▶ **What is being asked**:
Transcribe, word for word and without additions, each line below from the one containing "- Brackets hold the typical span" through the one containing "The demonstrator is", both ends included.
[Opening Raw data section]
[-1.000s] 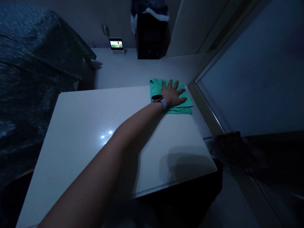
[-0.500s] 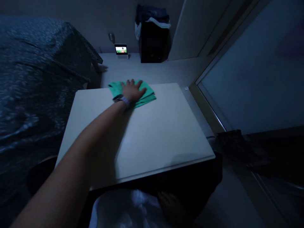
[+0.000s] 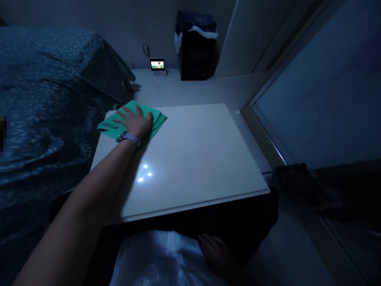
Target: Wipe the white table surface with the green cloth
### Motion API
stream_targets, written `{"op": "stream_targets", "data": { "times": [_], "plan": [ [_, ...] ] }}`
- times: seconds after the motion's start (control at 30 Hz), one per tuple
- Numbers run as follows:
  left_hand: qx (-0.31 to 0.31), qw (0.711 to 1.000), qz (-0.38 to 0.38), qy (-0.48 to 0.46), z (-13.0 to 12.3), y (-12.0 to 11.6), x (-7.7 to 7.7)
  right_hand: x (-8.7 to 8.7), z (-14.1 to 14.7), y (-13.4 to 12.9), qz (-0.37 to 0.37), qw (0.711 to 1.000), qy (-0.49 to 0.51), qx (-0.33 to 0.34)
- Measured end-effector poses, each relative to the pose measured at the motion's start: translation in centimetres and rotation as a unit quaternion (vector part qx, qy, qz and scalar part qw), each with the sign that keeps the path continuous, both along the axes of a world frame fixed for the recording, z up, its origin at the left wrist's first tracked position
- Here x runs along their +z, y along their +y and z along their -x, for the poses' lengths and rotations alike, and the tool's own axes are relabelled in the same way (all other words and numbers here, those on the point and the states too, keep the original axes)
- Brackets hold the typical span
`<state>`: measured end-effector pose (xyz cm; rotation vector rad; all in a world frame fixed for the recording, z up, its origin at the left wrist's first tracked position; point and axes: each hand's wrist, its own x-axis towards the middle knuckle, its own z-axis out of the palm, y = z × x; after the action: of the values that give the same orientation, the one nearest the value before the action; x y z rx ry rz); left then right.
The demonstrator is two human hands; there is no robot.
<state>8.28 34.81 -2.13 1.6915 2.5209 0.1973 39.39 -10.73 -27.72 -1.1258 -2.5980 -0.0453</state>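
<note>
Likely wiping: my left fingers (image 3: 128,112) splay on the cloth (image 3: 156,115); the next stroke needs flat pressure. Right fingers (image 3: 208,242): can't tell.

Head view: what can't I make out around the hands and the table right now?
All in the head view:
Part of the white tabletop: covered by the green cloth.
Palm of the left hand: hidden by the back of that hand.
Underside of the right hand, and whether it holds anything: lost in shadow.
Table legs: hidden beneath the tabletop.
Details on the small screen: too small.
</note>
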Motion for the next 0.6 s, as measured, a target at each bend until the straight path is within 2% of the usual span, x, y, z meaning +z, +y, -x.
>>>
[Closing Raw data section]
▶ **Exercise output**:
- Brackets hold the typical span
`<state>`: measured end-effector pose (xyz cm; rotation vector rad; all in a world frame fixed for the recording, z up, its origin at the left wrist's first tracked position; point and axes: each hand's wrist, its own x-axis towards the middle knuckle, its own z-axis out of the palm, y = z × x; after the action: of the values that give the same orientation, the one nearest the value before the action; x y z rx ry rz); left then right.
The demonstrator is two human hands; there is no robot.

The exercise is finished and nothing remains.